Indigo gestured agreement. “We have to stick together on this,” he added.

“Absolutely not,” Adrian interjected. “We don’t even know if we all passed the first test.”

“We’re here, aren’t we?”

“That could mean any number of things. I’m not working with you until I know for a fact that my success is not dependent on your failure.”

“How kind,” Ginger grumbled, but there was no real hatred in her voice. At that point, each of us had already determined one thing: we’d do whatever it took to pass these tests.

A competition for answers about the murders of our childhood friends, relatives, and enemies was probably not the most productive way to establish our friendship.

Ginger leaned back on her couch and kicked her feet up on the coffee table.

“What if passing this test is reliant on character?” she asked, although we all knew she didn’t believe it. If the test was reliant on character, Mint would have already failed me for killing Adrian, and possibly Adrian for being himself. “What if you have to act right to get magic? What if your ability to use it is reliant on how good of a person you are?”

“Then the kind of magic we’re going to learn isn’t that great after all,” Adrian replied. “I’m not here to fuck around.”

That was one way to level the conversation.

“Three weeks,” I said. “Four tests.”

“And several dead bodies,” Indigo added. “One in each of our worlds, it seems.”

“They’re our responsibility, aren’t they?” Ginger said, her tone resigned but her posture tense..

“Who else’s responsibility could they be, if Mint isn’t doing anything about them?” Indigo asked. “They shouldn’t be left without justice. And who else will bring them justice except us?”

I shrugged and stood. “We’ll see what happens. If we can, we need to figure out what happened to those victims. There’s almost nothing that can be done to stop whoever’s killing them unless we look into what’s happened already. And that means...”

“We’ve got to figure out the past,” Adrian interjected. “Our pasts.”

“Yeah.”

He dropped his head into his hands and Ginger groaned.

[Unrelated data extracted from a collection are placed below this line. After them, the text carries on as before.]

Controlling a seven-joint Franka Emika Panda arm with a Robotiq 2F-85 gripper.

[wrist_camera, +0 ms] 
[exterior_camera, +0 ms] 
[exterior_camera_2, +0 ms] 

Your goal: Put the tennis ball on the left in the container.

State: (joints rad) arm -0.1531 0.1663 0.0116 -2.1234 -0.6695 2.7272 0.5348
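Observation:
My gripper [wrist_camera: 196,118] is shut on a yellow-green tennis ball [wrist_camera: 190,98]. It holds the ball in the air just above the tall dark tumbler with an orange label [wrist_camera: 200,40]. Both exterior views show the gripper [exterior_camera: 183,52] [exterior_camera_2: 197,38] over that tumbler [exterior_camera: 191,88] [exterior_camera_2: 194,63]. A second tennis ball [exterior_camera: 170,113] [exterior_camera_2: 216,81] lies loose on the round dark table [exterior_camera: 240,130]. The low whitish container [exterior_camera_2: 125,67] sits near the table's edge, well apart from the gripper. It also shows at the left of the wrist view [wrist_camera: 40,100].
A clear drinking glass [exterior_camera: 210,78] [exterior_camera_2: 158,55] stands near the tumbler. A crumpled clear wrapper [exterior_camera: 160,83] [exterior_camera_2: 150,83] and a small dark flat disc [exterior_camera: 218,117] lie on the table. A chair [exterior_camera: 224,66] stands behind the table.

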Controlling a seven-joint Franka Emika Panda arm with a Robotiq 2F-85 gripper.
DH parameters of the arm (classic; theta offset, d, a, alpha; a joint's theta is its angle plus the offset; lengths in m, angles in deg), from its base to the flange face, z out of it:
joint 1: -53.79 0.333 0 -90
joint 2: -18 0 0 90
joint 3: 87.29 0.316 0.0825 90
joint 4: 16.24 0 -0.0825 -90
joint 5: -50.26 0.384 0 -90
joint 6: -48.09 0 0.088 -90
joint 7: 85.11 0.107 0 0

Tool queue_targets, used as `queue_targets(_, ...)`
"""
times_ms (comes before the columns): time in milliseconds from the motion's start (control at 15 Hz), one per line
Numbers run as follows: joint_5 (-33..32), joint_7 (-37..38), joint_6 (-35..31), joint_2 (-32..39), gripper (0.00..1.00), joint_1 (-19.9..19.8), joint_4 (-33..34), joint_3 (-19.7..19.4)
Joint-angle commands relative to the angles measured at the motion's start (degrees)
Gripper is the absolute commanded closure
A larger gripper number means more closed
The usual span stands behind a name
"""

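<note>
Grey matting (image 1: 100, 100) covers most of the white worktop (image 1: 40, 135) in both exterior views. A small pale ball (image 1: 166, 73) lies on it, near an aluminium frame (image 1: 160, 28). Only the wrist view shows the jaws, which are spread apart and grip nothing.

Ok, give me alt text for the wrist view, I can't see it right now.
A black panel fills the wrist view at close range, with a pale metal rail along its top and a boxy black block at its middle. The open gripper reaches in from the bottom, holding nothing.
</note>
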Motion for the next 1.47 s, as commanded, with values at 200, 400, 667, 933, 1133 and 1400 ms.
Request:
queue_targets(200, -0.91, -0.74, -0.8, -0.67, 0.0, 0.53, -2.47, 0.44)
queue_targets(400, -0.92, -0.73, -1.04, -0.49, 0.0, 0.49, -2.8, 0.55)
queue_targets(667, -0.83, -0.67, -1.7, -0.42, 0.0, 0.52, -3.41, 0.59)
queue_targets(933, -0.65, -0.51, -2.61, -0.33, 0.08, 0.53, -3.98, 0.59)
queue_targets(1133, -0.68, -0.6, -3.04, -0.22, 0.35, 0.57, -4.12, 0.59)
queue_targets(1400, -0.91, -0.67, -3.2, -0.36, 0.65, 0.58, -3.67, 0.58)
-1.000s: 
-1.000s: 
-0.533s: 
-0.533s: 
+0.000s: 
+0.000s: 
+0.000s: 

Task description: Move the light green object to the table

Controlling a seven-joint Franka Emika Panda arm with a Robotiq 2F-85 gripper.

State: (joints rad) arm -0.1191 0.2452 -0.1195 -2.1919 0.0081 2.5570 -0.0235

Indigo just looked at me as if I was about to disappear. For a brief, brief moment, everyone looked their age. We were just students who wanted to learn but were scared of what they would learn and why they wanted to learn it.

We had deaths to investigate. We had magic to learn. We had cryptic notes, new magics, a complicated future ahead of us, and terrible memories at our backs.

But, more than anything, I had an unconquerable urge to sleep for a long, long time.

I claimed a bedroom close to the stairs and nobody looked up as I headed to sleep. It had been a long day—much too long—for all of us. I hadn’t slept more than four hours in two days, and whatever this day held for us, it would be complicated.

Damn it, I’d left my Bio notes at home.

I fell asleep with grass all over me, my hair filled with sticks. There were bruises and dirt stains across my thighs. I didn’t care one bit. I didn’t even glance at the room I claimed. The bed was too inviting, the comforter too warm, the small fireplace already lit when I entered. I propped my driftwood against the wardrobe, and collapsed facedown onto the pillows for what I expected would be the best night of sleep in years.

When Adrian shook me awake at half-past five in the morning, I hit him in the chest. In part, it was payback for the night before. From where she sat on the desk next to my bed, Vivi directed a wicked smile in my direction.

“What happened?” I demanded. In the half-light, he seemed more exhausted than ever, his face all angular bones and his hair unkempt.

“Ow,” he grumbled, rubbing at his sternum. “What do you mean? I’m waking you up to make breakfast.”

I wasn’t awake enough to say anything mean, so I just stared at him.

“And why the fuck do you think I’m going to make you breakfast?” I finally asked, my brain and voice together enough at that point to form a coherent sentence.

He raised his hands in self-defense. “I woke all the others up and they said they couldn’t. You’re the last one. I hope you can cook.”

I rolled over onto my front and pulled the comforter back over myself.

“Can you?” he repeated.

“Yes,” I said. “But you’re a grown man. Do it yourself or wait until I actually wake up.”

He grumbled and plodded out of the room, but by then I was too awake to go back to sleep. Besides, Vivi’s stare has always made it hard for me to relax—especially after what I’d read in that journal entry the night before. A ghostlike strangling a young woman in a mansion...Vivi and I fit all the criteria for that situation to go down between us.

I would need to figure out what Amaranth was trying to warn me about—or lure me into. Especially considering what they’d written about Mint.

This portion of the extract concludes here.